Friday, May 30, 2008

Sunday Scribblings - "Curve" Writer's Island - "Extravaganza" 6/1/08

The initial response I get when I tell people I am originally from Idaho is invariably “oh, potatoes.” (That is if I am speaking to someone geographically savvy enough not to confuse Idaho with Iowa and start discussing corn) I guess identifying with potatoes is better than the other things Idaho is infamous for, Aryan Nations, the Ruby Ridge massacre, and a Senator Larry Craig's men's room reacharound. I will pause for a moment while the unfamiliar google these entries. Idaho is perhaps the most joked about state north of the Mason Dixon Line (I hope you don’t have to google that line of demarcation). Here are a few of my favorite Idaho jokes, though old:

This is the reining Miss Idaho
Why do most college football fields in Idaho use Astroturf? To keep the cheerleaders from grazing
What do you call a beautiful woman in Idaho? A tourist
Idaho is the only state with two capitals: Spokane and Salt Lake City. This is funny because neither is actually in Idaho but Spokane is the center of commerce for the northern part of the state and Salt Lake City is the location of the Mormon Church headquarters, which governs southern Idaho. That is a really funny joke if you can find Idaho on the map.

Anyway, you get the idea that Idaho is not the cultural center of the Universe. Well, that is not what my blog is about. The Sunday Scribblings prompt this week is “curve” and the Writer's Island prompt is "extravaganza". This is what I came up with:

Idaho is that weird shaped state that resembles an intoxicated person attempting the letter “L”. The north and south have very little in common, not even a time zone. I think it is important at this time to say that I am from northern Idaho. Potatoes do not grow in northern Idaho. It is all mountains and rivers and lakes and beauty, while the south is, well……potatoes. Northern Idaho is called the "panhandle". That is not because we hit up Washington and Montana for loose change, it is because of its narrowness.


It is nearly 500 miles from a very defendable border 50 mile border with Canada to the desolation that is Nevada and Utah. But you can't get there from here. Amazingly, due to terrain, there is only one highway that links the north and south without venturing deeply into Montana. It is US Highway 95. I did not say Interstate. No way. It is a mostly 2-lane highway that we motorists share with wildlife and stray domestic animals. Or at least it was when I lived there. It weaves its way over and around mountains. Real mountains. Not the hills passed off as mountains in the Appalachians. As you can see by the map, that 500 miles is not as the crow flies. Unless he is a crow with a very poor GPS.

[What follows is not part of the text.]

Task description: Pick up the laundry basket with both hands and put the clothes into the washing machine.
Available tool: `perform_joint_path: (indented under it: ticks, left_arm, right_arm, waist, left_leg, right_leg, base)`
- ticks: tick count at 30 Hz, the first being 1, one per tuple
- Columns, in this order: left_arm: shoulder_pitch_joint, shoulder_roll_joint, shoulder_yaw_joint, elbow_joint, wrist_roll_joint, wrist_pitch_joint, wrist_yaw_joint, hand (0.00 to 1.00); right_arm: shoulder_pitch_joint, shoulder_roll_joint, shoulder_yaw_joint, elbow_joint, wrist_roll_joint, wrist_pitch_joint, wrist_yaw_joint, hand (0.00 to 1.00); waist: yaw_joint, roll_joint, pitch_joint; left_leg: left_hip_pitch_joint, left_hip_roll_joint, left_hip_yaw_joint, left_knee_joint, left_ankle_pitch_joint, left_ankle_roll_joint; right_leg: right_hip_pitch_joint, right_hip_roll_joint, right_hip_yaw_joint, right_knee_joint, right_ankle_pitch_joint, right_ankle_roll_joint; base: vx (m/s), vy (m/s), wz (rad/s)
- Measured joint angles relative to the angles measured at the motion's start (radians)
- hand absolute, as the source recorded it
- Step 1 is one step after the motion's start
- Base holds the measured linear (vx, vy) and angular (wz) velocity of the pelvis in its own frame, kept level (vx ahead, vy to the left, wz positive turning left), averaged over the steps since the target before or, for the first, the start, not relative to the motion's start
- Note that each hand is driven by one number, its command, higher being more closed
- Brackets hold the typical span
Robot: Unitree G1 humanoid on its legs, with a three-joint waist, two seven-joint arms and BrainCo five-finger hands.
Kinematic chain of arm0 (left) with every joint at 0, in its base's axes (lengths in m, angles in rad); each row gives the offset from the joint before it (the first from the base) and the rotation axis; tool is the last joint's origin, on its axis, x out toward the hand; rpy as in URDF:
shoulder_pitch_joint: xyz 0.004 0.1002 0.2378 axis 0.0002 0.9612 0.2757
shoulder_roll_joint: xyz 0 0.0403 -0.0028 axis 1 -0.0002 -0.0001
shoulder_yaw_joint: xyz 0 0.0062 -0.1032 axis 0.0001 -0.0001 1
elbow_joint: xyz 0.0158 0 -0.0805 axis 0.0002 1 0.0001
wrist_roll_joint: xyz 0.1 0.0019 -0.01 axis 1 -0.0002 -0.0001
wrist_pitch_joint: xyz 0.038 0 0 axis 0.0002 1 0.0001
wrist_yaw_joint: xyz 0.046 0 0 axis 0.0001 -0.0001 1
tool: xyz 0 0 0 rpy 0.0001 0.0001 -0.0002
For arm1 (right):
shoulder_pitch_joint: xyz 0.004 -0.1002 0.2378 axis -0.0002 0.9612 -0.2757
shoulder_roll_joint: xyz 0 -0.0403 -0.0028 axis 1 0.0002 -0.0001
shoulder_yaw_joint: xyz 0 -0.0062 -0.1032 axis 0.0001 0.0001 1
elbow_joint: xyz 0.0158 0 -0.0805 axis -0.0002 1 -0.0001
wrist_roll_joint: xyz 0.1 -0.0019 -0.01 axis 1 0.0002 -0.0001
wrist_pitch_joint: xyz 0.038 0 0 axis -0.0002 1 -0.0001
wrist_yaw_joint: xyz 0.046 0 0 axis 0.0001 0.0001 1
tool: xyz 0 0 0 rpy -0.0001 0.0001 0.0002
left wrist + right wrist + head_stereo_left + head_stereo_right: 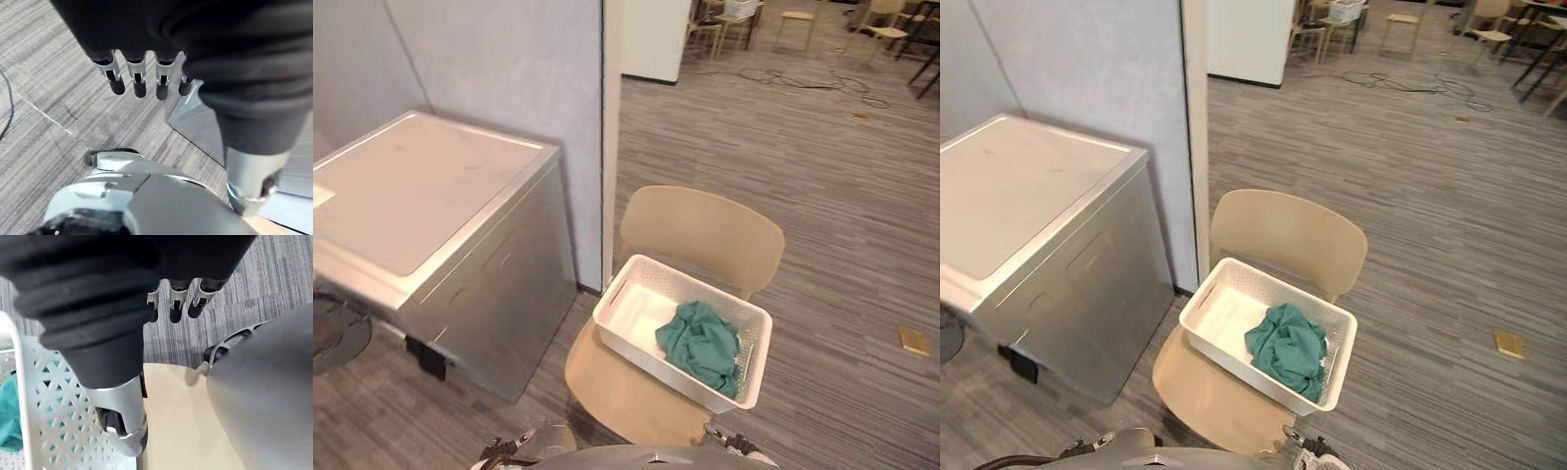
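The laundry basket [634, 311] sits on the chair [700, 230] at my 12 o'clock, its long axis running from 10 to 4 o'clock, with the green clothes [702, 345] heaped toward the 4 o'clock end. The washing machine [421, 186] stands at 10 o'clock. My right hand [177, 306] hangs just beside the basket's lattice wall, fingers straight and empty. It is the nearer one, I judge. My left hand [139, 85] hangs empty over the floor, fingers straight too, and must reach the 10 o'clock end.
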Motion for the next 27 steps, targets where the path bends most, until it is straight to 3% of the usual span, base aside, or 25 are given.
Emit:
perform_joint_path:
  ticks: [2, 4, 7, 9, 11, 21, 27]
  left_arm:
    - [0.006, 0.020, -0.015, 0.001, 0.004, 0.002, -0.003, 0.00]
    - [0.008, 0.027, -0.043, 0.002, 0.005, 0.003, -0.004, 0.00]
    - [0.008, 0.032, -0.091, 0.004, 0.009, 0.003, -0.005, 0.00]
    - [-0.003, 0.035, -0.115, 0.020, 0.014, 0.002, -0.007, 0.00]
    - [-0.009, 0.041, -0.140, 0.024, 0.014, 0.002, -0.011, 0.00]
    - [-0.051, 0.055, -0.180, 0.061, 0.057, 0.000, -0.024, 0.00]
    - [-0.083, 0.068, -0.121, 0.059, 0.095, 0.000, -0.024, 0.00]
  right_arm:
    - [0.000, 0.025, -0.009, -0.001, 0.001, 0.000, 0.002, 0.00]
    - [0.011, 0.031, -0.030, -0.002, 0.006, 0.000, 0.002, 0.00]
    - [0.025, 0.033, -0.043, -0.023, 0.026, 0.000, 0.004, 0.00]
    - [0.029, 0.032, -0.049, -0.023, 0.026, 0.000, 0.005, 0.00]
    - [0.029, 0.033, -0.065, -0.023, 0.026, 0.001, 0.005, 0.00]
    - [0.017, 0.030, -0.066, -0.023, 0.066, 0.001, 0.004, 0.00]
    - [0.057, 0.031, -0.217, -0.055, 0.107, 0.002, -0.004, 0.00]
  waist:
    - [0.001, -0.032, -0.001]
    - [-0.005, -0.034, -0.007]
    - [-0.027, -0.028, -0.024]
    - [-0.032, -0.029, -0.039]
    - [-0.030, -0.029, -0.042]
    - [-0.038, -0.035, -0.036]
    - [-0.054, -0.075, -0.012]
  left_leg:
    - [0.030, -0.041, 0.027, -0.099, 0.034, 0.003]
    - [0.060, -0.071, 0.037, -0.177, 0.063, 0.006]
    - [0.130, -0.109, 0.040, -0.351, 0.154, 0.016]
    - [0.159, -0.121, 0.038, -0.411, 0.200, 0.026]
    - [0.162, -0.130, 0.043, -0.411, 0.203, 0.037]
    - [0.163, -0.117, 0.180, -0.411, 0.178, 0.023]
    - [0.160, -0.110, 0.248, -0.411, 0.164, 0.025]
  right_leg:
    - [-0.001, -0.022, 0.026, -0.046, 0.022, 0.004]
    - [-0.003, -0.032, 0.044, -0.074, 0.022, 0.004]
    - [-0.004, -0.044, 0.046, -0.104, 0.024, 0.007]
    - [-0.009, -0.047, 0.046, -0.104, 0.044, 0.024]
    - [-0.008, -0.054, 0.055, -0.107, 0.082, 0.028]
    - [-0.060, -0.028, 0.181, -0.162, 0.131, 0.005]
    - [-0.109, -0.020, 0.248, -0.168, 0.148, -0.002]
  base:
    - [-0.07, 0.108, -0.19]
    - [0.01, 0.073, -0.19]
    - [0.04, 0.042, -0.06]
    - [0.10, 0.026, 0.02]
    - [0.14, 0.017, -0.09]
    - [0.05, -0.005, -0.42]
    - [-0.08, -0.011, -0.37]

The most hazardous stretch of Highway 95 was the 10-mile stretch dropping into the town of Lewiston driving south from Moscow. And dropping is the operative word here. It dropped 2,000 feet and included 64 turns. Many of these turns were hairpin curves with a surely fatal drop should a driver fail to negotiate one. Dale Earnhardt wouldn’t have exceeded 30 mph for much of the ride. Couple the dangerous road with the fact that snow and ice add an infinite degree of difficulty through the winter months as well as the probability of meeting an out-of-control logging truck on a narrow switchback.

There was a weekly extravaganza witnessed by the citizens below as headlights disappeared only to reappear in places there was no pavement. There were unrecoverable vehicle carcasses of failed attempts littering the valley below as well as sections of guardrail missing or severely disfigured marking departure points of those “getting air.” Though there were many other curvaceous stretches of US Highway 95, none could match the Lewiston Hill. I do not have numbers to support this claim but I am fairly certain there were more fatalities on this stretch of highway than the rest of Idaho’s portion of US Highway 95 combined.


I have been down that grade as a passenger of many school busses piloted by white-knuckled drivers and cars driven by chemically enhanced college students.

And your reward for making it to Lewiston was to be greeted by the foulest stench you can imagine from the pulp mill that was located there. I am fairly certain the EPA has probably curtailed that operation due to the pollutants.

The Lewiston Hill road was replaced with a straighter, much more user friendly highway in 1979. An extravagant gesture by a state that spends so little on highways that the only time potholes are filled is by ice in the winter months. I have only been down it a few times since then, but it is not nearly as exciting. Last I heard, the old road was still open for bicyclists and brain-dead tourists coming to Idaho to see potatoes.